Recently, I enjoyed a very thoughtful talk by the eminent scholar and public servant, Jerry O’Driscoll. He spoke to Reno’s Hayek Club, a group that promotes limited government and individual freedom and has endowed area high schools with a fine curriculum and materials on managing personal finances.
His talk and the discussion following it addressed, among other things, similarities and differences among socialism, communism, Nazism, fascism and progressivism.
He noted that Nazism was officially the National Socialist German Workers Party. Also, Benito Mussolini, a long-time socialist activist, was expelled from that party when he began to advocate and practice violence; but his policies as Italy’s dictator were quite socialist. Communism, as practiced by the Soviets and others, was distinguished from Axis German and Italian systems mainly by its greater viciousness: It killed over 100 million of its own people even outside of wars with other nations.
Many young people who advocate socialism today claim Sweden, Denmark and Finland are socialist. In fact, they are mixed economies with significant social welfare sectors and business freedom like the United States. The U.S. ranks 12th among 180 countries in the Heritage Foundation’s 2019 Index of Economic Freedom, with Denmark 14th, Sweden 19th and Finland 20th. All four nations are considered “mostly free,”
So, what about differences among socialism, communism, fascism, statism, progressivism, crony capitalism and mixed economies? These days, some people try to escape the consequences of their actual politics and of derogatory labels by highlighting minor and technical differences among left-wing sects.
Earlier that day, I heard citizens accuse a former local public official of being a socialist – to which he took exception, saying he’s a Republican conservative. If you want a spirited argument among Republicans, ask a group of them: What and who is a RINO (Republican in Name Only)?
As reflected in the four controller’s annual reports (CARs) I wrote, all this stuff misses the mark. The point is collectivist coercion, and the extent to which it dominates an economy, permeates a society and burdens people and businesses’ daily lives.
We need government to deter criminality, provide for the common defense, protect personal and economic rights, etc. But we need to recall that all the benefits government delivers, especially when it extends beyond those fundamentals, are contingent (they may materialize or not) and subject to the law of diminishing returns.
Government action, being collectivist coercion, always involves destruction of human wellbeing that is certain before any putative benefits are actually delivered. Thus, to confer payments to some group requires taxes, but every dollar taken in taxes is an absolute act of destruction of human wellbeing on those taxed. And every law or regulation that benefits some group is also an act of certain destruction of human wellbeing by limiting the freedom of others in order to confer benefits on its intended targets.
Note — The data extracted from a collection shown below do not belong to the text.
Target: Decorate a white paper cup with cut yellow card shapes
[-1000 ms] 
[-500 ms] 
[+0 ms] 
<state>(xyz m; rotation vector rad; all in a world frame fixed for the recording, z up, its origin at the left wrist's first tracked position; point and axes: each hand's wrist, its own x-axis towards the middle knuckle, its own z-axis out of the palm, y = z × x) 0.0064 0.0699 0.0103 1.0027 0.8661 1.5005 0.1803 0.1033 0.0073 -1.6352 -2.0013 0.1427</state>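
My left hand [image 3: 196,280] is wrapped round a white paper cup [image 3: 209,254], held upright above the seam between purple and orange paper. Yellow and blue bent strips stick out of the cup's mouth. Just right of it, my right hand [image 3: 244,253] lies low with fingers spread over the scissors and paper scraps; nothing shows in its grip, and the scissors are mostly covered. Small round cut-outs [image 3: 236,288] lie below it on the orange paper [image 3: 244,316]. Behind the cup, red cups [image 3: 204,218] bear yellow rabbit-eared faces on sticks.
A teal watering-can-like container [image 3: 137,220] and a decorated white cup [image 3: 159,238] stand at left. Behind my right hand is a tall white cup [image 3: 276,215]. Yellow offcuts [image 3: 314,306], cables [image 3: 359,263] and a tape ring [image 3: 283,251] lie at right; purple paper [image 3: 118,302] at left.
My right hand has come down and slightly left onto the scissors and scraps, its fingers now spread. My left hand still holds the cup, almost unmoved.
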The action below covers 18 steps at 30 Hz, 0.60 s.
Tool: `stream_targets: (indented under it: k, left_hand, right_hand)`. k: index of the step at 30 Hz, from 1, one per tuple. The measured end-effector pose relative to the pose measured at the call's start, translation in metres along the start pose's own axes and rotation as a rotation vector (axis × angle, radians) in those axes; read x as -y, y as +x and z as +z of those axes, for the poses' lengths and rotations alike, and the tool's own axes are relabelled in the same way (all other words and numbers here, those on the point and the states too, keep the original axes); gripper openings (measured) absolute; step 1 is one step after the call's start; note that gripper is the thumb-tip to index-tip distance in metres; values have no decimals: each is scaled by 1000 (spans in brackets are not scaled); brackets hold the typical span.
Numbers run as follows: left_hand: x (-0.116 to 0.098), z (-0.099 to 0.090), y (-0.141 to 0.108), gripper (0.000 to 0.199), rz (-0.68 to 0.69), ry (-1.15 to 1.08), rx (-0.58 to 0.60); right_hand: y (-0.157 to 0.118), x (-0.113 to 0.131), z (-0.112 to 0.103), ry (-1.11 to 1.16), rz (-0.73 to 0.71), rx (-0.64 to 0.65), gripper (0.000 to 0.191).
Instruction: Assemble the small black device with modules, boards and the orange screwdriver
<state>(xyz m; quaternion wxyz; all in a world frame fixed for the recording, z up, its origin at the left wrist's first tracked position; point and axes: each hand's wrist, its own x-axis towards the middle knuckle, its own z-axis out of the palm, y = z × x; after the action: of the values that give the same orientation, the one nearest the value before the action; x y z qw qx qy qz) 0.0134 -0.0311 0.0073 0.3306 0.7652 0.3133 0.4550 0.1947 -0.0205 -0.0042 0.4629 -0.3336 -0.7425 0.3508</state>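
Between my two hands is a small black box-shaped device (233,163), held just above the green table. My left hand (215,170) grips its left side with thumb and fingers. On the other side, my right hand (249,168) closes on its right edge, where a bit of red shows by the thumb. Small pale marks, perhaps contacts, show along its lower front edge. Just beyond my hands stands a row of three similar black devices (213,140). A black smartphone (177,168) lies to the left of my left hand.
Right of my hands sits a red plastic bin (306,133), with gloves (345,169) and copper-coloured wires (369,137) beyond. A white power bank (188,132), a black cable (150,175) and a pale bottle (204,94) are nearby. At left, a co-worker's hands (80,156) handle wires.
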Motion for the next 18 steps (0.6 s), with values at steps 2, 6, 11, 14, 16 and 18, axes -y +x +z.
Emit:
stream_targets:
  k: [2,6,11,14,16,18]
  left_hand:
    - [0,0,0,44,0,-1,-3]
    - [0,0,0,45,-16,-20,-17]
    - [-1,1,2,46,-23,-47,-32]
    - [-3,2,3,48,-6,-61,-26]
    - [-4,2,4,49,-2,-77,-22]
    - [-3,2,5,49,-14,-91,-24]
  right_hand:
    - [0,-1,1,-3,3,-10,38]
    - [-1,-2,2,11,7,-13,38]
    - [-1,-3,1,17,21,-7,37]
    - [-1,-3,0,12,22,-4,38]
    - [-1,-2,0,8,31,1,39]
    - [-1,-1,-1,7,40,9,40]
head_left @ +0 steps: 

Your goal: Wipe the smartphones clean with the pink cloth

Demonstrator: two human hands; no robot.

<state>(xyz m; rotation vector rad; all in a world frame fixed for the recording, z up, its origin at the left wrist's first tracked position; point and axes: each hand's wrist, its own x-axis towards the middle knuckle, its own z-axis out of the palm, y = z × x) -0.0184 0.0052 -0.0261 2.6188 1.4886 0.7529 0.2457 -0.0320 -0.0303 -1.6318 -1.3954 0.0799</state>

The real question facing any policy or government action is whether the uncertain benefits are very likely to exceed the certain destruction of human welfare.
Jerry pointed out, as I did in my CARs, that regulation of all kinds is often as damaging to the public interest in economic growth, net social benefits and fairness as is public spending and the taxation it requires. I noted there’s good data that allows us to determine the optimum level of public spending relative to the size of the economy and the level of damage from excess spending. However, we have no metrics for determining the optimal level of aggregate regulation and the social damage from excess levels.
So, the real issue is not whether socialist or communist governments own the means of production or, instead, fascists allow crony capitalists to own them as long as they supply what government wants in the manner and quantity it wants and at prices it dictates. The issue is the overall level of collectivist coercion any configuration of government produces and thus the level of net social damage and burden on individual freedom and economic growth it inflicts.
The ultimate problem is collectivist coercion, which is the essence of government, not merely an unfortunate byproduct. Via economic freedom, we must minimize the net damage from excessive government, not argue rhetorical or technical matters.